- _ASSIGNMENT_: Make an exact transcription of the data below.

- _RECORDED DATA_:
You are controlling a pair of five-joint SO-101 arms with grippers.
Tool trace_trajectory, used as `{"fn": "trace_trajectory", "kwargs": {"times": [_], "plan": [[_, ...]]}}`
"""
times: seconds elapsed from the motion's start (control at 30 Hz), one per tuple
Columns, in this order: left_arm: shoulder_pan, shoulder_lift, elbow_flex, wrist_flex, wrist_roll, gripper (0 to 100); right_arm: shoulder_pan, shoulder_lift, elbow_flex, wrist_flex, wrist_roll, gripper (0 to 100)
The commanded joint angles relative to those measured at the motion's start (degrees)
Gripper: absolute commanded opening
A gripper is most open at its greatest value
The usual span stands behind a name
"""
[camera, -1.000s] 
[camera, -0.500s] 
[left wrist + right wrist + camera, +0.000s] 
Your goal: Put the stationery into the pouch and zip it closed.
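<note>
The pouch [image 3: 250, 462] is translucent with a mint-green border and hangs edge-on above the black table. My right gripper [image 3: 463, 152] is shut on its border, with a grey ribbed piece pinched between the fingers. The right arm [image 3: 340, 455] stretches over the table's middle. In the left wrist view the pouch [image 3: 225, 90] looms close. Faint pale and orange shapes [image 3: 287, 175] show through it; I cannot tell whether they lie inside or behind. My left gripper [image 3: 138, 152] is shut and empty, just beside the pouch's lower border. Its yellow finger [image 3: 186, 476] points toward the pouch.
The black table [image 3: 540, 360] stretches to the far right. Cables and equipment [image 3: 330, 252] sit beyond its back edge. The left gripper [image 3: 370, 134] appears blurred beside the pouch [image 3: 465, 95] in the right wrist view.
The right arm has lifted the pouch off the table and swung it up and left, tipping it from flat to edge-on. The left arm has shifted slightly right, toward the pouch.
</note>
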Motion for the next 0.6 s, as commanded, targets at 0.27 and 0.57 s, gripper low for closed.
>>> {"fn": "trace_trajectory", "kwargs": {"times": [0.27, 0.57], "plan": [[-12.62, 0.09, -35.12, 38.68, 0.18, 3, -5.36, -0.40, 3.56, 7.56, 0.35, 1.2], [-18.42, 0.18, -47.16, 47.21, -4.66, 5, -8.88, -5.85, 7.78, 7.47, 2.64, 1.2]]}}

- _RESULT OF THE EXERCISE_:
You are controlling a pair of five-joint SO-101 arms with grippers.
Tool trace_trajectory, used as `{"fn": "trace_trajectory", "kwargs": {"times": [_], "plan": [[_, ...]]}}`
"""
times: seconds elapsed from the motion's start (control at 30 Hz), one per tuple
Columns, in this order: left_arm: shoulder_pan, shoulder_lift, elbow_flex, wrist_flex, wrist_roll, gripper (0 to 100); right_arm: shoulder_pan, shoulder_lift, elbow_flex, wrist_flex, wrist_roll, gripper (0 to 100)
The commanded joint angles relative to those measured at the motion's start (degrees)
Gripper: absolute commanded opening
A gripper is most open at its greatest value
The usual span stands behind a name
"""
[camera, -1.000s] 
[camera, -0.500s] 
[left wrist + right wrist + camera, +0.000s] 
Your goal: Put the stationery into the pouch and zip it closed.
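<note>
The pouch [image 3: 250, 462] is translucent with a mint-green border and hangs edge-on above the black table. My right gripper [image 3: 463, 152] is shut on its border, with a grey ribbed piece pinched between the fingers. The right arm [image 3: 340, 455] stretches over the table's middle. In the left wrist view the pouch [image 3: 225, 90] looms close. Faint pale and orange shapes [image 3: 287, 175] show through it; I cannot tell whether they lie inside or behind. My left gripper [image 3: 138, 152] is shut and empty, just beside the pouch's lower border. Its yellow finger [image 3: 186, 476] points toward the pouch.
The black table [image 3: 540, 360] stretches to the far right. Cables and equipment [image 3: 330, 252] sit beyond its back edge. The left gripper [image 3: 370, 134] appears blurred beside the pouch [image 3: 465, 95] in the right wrist view.
The right arm has lifted the pouch off the table and swung it up and left, tipping it from flat to edge-on. The left arm has shifted slightly right, toward the pouch.
</note>
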Motion for the next 0.6 s, as commanded, targets at 0.27 and 0.57 s, gripper low for closed.
>>> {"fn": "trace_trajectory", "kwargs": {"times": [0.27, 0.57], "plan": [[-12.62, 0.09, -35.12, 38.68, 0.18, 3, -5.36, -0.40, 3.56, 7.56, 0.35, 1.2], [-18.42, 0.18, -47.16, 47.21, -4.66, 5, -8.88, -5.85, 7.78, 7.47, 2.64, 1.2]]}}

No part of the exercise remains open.